Nel 2012 sono state rese alla Procura due perizie (chimica e epidemiologica) che hanno confermato l’estrema gravità della situazione, non più sostenibile. Dalla seconda perizia emergono 11.550 morti in totale, con una media di 1.650 morti all’anno, soprattutto per cause cardiovascolari e respiratorie; un totale di 26.999 ricoveri, con una media di 3.857 ricoveri all’anno.
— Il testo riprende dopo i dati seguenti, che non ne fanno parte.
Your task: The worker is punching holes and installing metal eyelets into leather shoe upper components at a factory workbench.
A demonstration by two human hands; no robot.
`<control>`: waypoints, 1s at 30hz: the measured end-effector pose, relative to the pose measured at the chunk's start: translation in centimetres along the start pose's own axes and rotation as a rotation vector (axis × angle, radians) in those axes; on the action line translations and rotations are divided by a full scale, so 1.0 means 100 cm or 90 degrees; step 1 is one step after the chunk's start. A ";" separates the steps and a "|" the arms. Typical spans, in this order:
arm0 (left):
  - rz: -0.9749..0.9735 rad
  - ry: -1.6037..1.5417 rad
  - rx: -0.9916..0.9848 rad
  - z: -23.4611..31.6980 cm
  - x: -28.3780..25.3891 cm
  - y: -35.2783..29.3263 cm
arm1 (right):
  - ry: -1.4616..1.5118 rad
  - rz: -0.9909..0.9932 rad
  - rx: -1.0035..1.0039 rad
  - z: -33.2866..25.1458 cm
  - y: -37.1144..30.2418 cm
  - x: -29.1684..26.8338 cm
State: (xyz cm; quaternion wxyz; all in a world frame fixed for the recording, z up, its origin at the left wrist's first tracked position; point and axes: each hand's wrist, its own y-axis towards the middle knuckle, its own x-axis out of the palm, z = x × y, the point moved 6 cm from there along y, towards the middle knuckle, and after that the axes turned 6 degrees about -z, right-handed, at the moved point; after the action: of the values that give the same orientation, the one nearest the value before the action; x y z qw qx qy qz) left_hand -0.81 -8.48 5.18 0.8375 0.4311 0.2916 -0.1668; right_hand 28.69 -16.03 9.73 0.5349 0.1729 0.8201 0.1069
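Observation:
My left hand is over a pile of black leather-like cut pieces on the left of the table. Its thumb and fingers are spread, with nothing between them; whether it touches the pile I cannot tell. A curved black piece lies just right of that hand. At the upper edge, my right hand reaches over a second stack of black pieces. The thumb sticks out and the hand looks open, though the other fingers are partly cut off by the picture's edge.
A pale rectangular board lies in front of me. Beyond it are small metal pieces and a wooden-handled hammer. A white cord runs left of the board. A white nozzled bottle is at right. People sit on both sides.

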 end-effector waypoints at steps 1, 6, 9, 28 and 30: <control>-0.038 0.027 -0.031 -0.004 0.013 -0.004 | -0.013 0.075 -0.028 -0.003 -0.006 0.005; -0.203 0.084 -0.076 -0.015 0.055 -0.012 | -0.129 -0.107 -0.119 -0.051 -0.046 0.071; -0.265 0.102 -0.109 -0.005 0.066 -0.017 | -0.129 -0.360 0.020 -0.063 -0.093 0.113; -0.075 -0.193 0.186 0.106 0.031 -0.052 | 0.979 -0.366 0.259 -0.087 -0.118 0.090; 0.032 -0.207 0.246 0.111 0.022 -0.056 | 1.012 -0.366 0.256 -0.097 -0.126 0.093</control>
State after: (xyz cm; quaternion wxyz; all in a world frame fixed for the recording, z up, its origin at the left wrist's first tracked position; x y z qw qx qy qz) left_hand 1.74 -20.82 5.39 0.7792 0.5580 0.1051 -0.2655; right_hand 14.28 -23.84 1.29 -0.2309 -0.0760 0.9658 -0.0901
Il collegio peritale ha risposto indicando nella fattispecie una “forte evidenza scientifica” per la mortalità e per numerosissime patologie, evidenziando che “L’esposizione continuata agli inquinanti dell’atmosfera emessi dall’impianto siderurgico ha causato e causa nella popolazione fenomeni degenerativi di apparati diversi dell’organismo umano che si traducono in eventi di malattia e di morte”.
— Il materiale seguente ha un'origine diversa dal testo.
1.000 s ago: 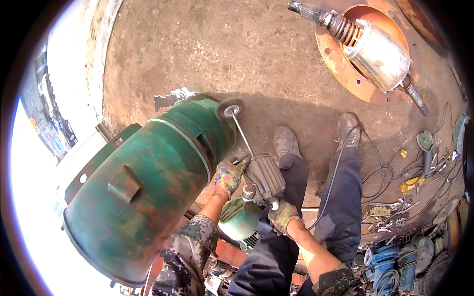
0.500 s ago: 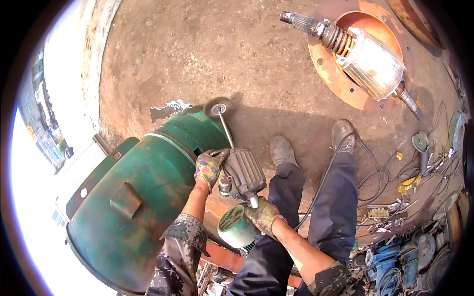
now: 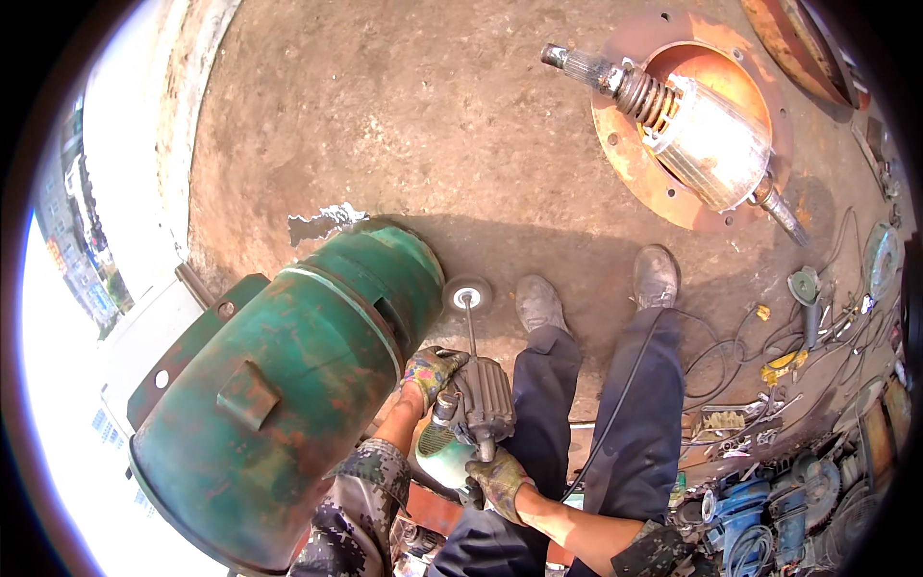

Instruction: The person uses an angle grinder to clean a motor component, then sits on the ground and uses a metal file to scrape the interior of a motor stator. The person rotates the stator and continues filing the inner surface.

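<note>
Both my gloved hands hold a long-shafted electric grinder. My left hand [image 3: 433, 373] is closed on the side of its grey ribbed body [image 3: 488, 396]; my right hand [image 3: 500, 484] grips the rear end. A thin shaft runs forward to a round grinding wheel [image 3: 468, 294], whose rim looks blurred. The wheel is beside the far end of a large green cylindrical housing [image 3: 279, 375], with a narrow gap showing between them. Rust patches and a raised block mark the housing, which lies on its side to my left. Under the grinder's rear sits a smaller green machine with a grille [image 3: 444, 454].
At the far right a metal rotor [image 3: 716, 144] lies across a rusty flanged ring [image 3: 625, 144]. A black cable [image 3: 630, 385] runs by my legs. Further right are an angle grinder [image 3: 808, 298], wrenches, coiled cables and blue power tools [image 3: 745, 514].
The grinder has come back toward me and its wheel has shifted right, away from the housing's far end. Both hands have moved with it, keeping their hold. The whole view has shifted slightly.
</note>
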### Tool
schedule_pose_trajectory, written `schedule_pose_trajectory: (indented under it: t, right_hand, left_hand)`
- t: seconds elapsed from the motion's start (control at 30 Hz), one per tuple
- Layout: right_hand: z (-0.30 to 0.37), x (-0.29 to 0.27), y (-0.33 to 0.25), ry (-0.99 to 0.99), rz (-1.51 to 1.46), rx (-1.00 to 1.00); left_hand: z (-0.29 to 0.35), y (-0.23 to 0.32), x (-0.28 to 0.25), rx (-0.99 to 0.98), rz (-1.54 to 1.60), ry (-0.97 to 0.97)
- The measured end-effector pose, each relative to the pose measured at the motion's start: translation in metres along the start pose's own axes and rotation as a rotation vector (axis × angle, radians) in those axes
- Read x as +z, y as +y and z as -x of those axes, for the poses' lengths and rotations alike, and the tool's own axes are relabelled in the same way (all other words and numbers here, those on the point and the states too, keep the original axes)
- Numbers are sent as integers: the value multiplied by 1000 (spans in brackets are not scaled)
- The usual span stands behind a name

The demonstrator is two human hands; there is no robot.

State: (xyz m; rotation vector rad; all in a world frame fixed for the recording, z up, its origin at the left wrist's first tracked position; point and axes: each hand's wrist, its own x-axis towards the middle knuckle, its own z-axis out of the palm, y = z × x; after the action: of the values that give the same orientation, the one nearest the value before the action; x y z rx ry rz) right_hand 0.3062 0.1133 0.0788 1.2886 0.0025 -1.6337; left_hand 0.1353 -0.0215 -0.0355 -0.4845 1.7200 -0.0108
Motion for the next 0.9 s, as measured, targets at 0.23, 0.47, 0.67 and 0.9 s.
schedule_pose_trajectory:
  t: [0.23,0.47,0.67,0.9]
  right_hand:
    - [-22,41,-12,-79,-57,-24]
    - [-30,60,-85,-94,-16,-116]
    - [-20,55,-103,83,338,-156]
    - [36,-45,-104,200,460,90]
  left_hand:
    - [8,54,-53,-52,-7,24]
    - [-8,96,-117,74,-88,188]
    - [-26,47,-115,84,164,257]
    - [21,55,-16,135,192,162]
Si pensi solo che per quanto concerne la diossina gli impianti dell’Ilva ne emettevano nel 2002 il 30,6% del totale italiano, ma che poi nel 2006 la percentuale sarebbe salita al 92%.
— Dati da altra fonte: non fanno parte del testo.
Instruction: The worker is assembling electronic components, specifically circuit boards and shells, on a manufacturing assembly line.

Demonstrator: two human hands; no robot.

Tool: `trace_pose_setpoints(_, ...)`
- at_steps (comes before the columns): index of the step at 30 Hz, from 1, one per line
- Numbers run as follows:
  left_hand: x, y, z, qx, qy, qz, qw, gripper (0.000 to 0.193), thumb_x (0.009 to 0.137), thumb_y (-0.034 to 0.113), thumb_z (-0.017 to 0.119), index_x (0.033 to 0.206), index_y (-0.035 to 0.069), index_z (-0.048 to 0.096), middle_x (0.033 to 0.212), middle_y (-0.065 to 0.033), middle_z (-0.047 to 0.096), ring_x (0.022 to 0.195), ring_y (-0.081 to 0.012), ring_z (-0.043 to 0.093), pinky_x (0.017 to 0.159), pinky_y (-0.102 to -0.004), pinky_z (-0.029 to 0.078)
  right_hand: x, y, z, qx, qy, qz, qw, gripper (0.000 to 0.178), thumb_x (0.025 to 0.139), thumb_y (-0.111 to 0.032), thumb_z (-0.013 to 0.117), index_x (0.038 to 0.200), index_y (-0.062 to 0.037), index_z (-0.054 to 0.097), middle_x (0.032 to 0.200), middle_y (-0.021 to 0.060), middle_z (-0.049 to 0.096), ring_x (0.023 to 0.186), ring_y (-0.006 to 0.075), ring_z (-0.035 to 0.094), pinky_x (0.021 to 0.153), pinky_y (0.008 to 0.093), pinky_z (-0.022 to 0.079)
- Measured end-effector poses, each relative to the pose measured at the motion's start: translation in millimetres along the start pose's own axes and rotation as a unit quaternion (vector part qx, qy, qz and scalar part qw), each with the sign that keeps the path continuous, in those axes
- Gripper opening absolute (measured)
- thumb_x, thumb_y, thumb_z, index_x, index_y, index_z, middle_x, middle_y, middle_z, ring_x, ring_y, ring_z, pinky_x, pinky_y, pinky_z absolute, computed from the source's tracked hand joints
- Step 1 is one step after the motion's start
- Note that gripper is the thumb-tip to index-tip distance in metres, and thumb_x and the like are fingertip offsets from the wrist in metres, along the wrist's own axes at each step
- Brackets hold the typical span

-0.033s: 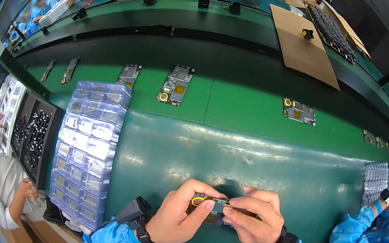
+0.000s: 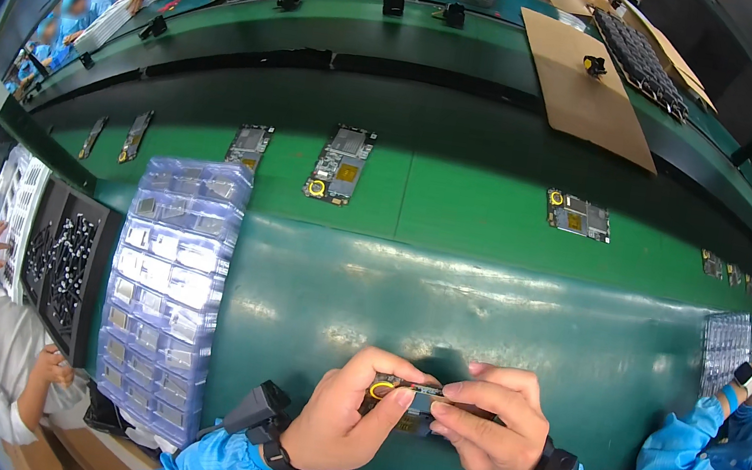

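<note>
A small circuit board (image 2: pixel 407 424) with a yellow ring at its left end is held above the green work surface. My left hand (image 2: pixel 354 417) grips its left side between thumb and fingers. From the other side, my right hand (image 2: pixel 496 420) pinches its right part, fingertips close to my left thumb. A flat grey piece (image 2: pixel 422 401) shows on the board between the fingertips; whether it is separate cannot be seen. The fingers hide much of the board. Black straps with small devices circle both wrists.
Left of my hands stands a clear plastic tray (image 2: pixel 169 287) with metal pieces in its pockets. Beyond lies a green belt (image 2: pixel 470 191) bearing several boards, including one board (image 2: pixel 339 166) with a yellow ring. A black bin (image 2: pixel 66 262) holds small parts. Co-workers sit at both sides.
</note>
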State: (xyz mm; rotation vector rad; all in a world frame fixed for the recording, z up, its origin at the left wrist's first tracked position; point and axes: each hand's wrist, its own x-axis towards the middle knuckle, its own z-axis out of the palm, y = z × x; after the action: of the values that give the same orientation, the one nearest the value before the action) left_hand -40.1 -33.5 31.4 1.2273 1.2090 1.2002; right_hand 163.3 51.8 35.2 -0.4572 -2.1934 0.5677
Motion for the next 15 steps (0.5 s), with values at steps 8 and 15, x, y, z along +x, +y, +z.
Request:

Il Gip scrive che «Chi gestiva e gestisce l’Ilva ha continuato in tale attività inquinante con coscienza e volontà per la logica del profitto, calpestando le più elementari regole di sicurezza».

Ora i provvedimenti hanno indotto gli operai (comprensibilmente) a scendere in corteo per tutelare il posto di lavoro e (meno comprensibilmente) i ministri all’ambiente Clini e allo sviluppo Passera ad invocare un riesame urgente del sequestro, con un intento mediatorio.

Ma non sempre in situazioni così gravi si può raggiungere un compromesso. In alcuni casi occorre fare delle scelte, anche nette. L’unica via d’uscita potrà essere una veloce riconversione dell’area ed un delicato risanamento ambientale. Il Gip scrive attentamente che “Non può più essere consentita una politica imprenditoriale che punta alla massimizzazione del risparmio sulle spese per le performances ambientali del siderurgico, i cui esiti per la comunità tarantina ed i lavoratori del siderurgico, in termini di disastro penalmente rilevante (…) sono davvero sotto gli occhi di tutti”.

Coraggio, si può e si deve svoltare pagina.